The night was filled with some of their best hits across their career. They didn’t shy away from tracks off of Bleed American, the album that launched them into the hearts of emo teens that grew up with their music. Scanning the crowd, there was proof that Jim Adkins and crew represent us all in the Valley, from the ultra-hip baristas from the coffee shops you haven’t heard of, to those who go clubbing in Old Town Scottsdale, and the dads who wear polos tucked into plaid shirts.

Each of the band's singles means something different to everyone that listens to them. The band knows it, too. They didn’t waste time chatting. Instead, Adkins, guitarist Tim Linton, bass player Rick Burch, and drummer Zach Lind packed a 45-minute set with 20 songs.

Of the seven new songs the band played, it wasn’t either of the released singles that stood out. “Love Never” and “All the Way (Stay)” are radio-friendly, but “555” and “Criminal Energy” might be the best from the album.
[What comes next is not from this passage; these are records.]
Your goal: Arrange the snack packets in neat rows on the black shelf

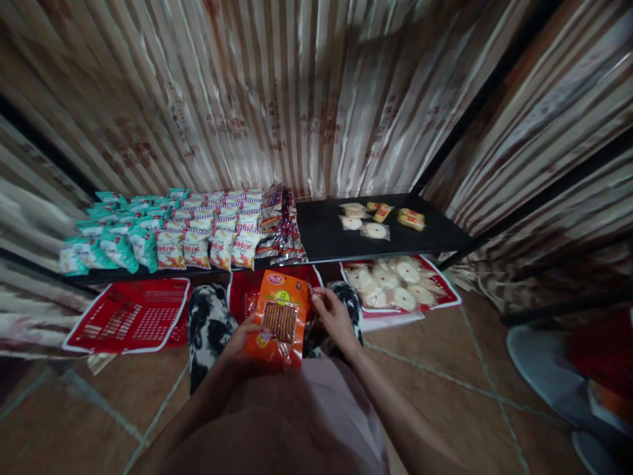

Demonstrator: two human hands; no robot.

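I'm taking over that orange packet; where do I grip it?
Pinch the orange packet by its flat top edge, probably coming from the shelf: that edge looks free; the left hand holds its left side, the right hand is at the upper right.

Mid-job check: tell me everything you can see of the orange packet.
The orange packet looks like flat, glossy plastic, with a pink logo at top left, a yellow badge and a window showing slim brown sticks side by side. It tilts slightly, front toward the camera, between the patterned trouser legs. The left hand grips its left side; the right hand pinches a small dark piece at its upper right edge. Whether it is open is unclear.
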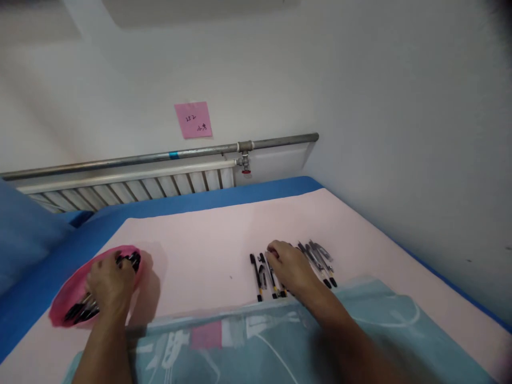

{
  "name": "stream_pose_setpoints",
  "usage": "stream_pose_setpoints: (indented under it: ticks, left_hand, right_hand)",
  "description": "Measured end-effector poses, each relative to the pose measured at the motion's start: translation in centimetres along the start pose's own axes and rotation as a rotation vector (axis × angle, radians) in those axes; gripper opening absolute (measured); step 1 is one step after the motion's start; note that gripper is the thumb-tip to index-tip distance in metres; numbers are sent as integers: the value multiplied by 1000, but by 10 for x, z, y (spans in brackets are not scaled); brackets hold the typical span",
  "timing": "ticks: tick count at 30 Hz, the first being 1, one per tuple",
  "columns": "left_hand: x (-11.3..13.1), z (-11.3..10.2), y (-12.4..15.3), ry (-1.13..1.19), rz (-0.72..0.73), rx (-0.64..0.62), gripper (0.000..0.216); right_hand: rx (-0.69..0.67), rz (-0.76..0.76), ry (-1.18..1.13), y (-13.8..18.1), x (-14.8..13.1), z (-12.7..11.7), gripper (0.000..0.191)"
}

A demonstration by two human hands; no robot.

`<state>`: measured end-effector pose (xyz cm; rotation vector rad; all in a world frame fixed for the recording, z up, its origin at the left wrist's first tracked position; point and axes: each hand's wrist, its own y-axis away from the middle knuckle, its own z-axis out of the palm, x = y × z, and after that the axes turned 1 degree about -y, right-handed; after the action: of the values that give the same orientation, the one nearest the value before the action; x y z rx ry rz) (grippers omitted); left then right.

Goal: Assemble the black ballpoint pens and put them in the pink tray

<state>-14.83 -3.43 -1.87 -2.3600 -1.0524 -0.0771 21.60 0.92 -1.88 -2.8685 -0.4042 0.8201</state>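
Note:
My left hand (110, 280) is down inside a pink oval basket (60, 312) at the left, its fingers curled among black-capped pens (82, 312). Whatever those fingers close on is hidden by the hand itself. Over a row of pens on the pale pink sheet, my right hand (292, 266) has its thumb and fingertips pinched at the top end of a clear pen (271, 272). To its left lies a black-capped pen (256, 277); more clear pens (318, 261) with black ends lie side by side to its right. My right hand covers the middle of the row.
A teal patterned cloth (224, 346) spreads along the near edge, under my forearms. Behind the pink sheet (200, 240) runs a blue border (208, 200), then a white radiator (152, 186) and a metal pipe (200, 152). A pink note (194, 120) is stuck on the wall.

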Motion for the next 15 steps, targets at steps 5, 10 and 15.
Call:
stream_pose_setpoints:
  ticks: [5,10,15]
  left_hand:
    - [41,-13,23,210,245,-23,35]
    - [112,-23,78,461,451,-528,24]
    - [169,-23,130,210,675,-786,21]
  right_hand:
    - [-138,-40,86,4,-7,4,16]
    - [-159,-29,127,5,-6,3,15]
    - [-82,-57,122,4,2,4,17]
“555” came right after Linton sang “Blister” from Clarity. It felt like a deep cut off of that album. It was atmospheric, emotional, and soaring. The song felt like the best of an early Jimmy Eat World song with the ear of 2019 production added to it.
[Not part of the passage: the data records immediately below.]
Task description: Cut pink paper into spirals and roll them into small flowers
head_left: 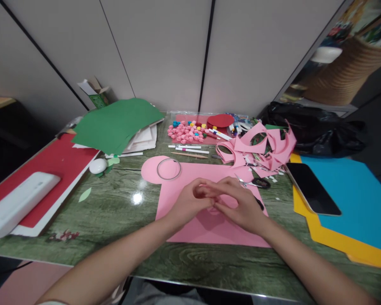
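Note:
My left hand [191,198] and my right hand [240,204] meet above a large pink paper sheet [184,226]. Fingertips of both hands are pressed together around a small piece of pink paper [213,205], mostly hidden by the fingers. Under the right hand, a pair of scissors [260,182] with black handles lies partly covered. A clear round ring-like lid [169,169] rests over the sheet's upper left edge and a pink paper circle [150,169].
Pink paper offcuts [266,146] pile up at the back right, near a phone [313,188] on blue paper [362,199]. Pink rolled flowers [187,132] fill a clear tray behind pens [192,150]. Green sheets [117,123] and a white glue gun-like device [23,205] occupy the left.

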Available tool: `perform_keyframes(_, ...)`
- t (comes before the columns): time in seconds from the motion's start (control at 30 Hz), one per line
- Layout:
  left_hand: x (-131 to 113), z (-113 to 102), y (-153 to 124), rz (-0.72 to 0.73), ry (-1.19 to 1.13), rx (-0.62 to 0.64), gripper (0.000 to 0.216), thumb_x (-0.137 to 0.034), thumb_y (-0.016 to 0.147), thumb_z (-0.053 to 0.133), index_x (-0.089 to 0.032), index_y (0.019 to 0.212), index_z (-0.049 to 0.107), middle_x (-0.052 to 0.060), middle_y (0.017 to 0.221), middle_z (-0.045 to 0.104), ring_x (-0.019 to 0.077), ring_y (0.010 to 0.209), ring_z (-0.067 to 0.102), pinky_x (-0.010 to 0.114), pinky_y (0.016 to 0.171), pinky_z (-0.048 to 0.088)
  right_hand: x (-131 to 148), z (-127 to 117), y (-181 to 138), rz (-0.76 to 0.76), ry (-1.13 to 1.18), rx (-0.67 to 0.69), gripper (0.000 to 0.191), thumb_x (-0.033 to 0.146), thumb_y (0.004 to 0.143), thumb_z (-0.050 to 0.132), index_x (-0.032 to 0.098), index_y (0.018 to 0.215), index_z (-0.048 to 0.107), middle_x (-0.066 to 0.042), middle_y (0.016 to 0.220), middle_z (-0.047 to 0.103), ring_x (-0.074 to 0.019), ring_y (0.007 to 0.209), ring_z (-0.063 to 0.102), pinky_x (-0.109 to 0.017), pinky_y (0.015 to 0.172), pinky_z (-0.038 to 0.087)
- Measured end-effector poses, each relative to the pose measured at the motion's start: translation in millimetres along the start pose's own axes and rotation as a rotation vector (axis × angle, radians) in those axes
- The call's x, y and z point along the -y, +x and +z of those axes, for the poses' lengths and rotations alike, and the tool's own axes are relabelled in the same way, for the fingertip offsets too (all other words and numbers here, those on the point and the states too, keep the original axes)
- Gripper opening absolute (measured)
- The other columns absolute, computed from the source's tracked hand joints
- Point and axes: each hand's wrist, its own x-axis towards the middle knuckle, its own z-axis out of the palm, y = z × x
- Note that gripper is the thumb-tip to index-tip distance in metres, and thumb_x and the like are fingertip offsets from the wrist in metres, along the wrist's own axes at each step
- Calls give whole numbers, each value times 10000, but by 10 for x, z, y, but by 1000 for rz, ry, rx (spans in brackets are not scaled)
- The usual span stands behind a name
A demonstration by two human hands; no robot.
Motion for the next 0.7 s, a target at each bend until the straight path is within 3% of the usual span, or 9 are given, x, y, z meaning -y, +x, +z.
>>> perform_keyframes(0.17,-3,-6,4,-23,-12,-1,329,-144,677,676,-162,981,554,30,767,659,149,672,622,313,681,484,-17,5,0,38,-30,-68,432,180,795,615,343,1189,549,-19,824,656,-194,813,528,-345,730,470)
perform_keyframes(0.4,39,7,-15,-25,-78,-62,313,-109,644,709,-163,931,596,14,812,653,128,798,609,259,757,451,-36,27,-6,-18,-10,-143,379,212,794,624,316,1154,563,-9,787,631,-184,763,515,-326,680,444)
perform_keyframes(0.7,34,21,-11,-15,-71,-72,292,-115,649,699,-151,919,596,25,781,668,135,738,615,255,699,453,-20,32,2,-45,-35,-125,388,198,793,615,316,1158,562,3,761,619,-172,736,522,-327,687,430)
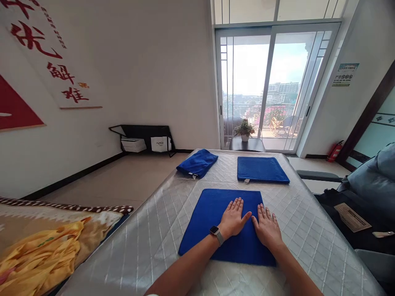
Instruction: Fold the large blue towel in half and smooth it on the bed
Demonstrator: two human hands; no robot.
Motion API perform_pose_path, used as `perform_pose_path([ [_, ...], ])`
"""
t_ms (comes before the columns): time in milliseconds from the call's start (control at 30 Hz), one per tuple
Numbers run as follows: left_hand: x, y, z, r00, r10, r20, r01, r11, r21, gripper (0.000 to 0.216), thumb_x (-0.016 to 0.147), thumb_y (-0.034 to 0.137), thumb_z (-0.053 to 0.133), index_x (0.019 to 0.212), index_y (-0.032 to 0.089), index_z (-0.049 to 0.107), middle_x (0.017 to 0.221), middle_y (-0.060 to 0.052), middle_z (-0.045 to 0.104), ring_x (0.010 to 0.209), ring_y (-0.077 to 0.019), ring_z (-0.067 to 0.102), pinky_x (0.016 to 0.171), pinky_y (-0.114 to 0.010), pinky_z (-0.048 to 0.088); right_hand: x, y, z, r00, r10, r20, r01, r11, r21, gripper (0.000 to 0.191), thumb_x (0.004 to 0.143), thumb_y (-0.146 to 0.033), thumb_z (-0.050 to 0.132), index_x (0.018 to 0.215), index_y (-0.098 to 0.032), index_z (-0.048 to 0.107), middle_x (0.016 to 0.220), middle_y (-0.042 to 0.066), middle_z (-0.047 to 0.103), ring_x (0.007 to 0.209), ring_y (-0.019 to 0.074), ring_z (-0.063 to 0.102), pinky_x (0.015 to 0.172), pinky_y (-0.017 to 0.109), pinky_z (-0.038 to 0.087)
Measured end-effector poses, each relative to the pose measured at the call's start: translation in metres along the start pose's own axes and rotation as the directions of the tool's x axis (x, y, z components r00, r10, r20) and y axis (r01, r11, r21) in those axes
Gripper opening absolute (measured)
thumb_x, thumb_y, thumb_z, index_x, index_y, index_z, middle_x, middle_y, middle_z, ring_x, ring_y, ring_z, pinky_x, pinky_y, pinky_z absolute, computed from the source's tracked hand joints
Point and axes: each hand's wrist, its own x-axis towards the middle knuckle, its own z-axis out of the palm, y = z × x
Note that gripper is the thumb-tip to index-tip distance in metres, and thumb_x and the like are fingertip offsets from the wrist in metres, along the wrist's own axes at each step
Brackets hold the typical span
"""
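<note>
Head view: we see near blue cloth (200, 230) lying flat on silver quilted cover (148, 238), around middle. Our left hand (233, 220) rests on it palm down, fingers stretched, grasping nothing. Our right hand (268, 226), also flat and without grip, lies across right edge of cloth. Far left: rumpled blue cloth (199, 163). Far right: squared blue cloth (262, 169). For good smoothing, we judge: press evenly with whole palms, stroke outward from middle, keep right edge straight, avoid dragging cloth across slippery-looking cover.
</note>
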Motion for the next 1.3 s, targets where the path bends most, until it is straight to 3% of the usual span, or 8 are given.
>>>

“Criminal Energy” is heavier than either single they released thus far. The repetitive power chords let the band lean into the punk side they haven't let loose in quite a long time.

The other songs they premiered fit into their repertoire just fine. They kicked off the set with “Surviving,” which also is their album opener. Then there was “Delivery.” It’s a song that leans into their emo sensibility as opposed to their pop-punk side. The band has found a way to keep their career going strong with fresh new songs that both trigger nostalgia but never seem stale.

Will Surviving be their best album? No, that’s Clarity. Will this album be their most mainstream success? That will most likely always be Bleed American. Will this album prove Jimmy Eat World are still one of the best at what they do? You better believe it.

Critic’s Notebook

Last Night: Jimmy Eat World’s “surprise” hometown show to kick off their 10th album Surviving

The Crowd: Anyone who happened to be on Facebook in the first 15 minutes the band announced the show, from parents and their kids to beer-guzzling millennials who are definitely calling off work

Overheard: “We’ll be on Jimmy Kimmel Thursday. Is it Thursday? Maybe Thursday.” – Jim Adkins at the end of their set caught up in the moment but always a professional promoting their next gig.

Random Notebook Dump: During “All the Way (Stay)”: “They brought out a fucking sax!”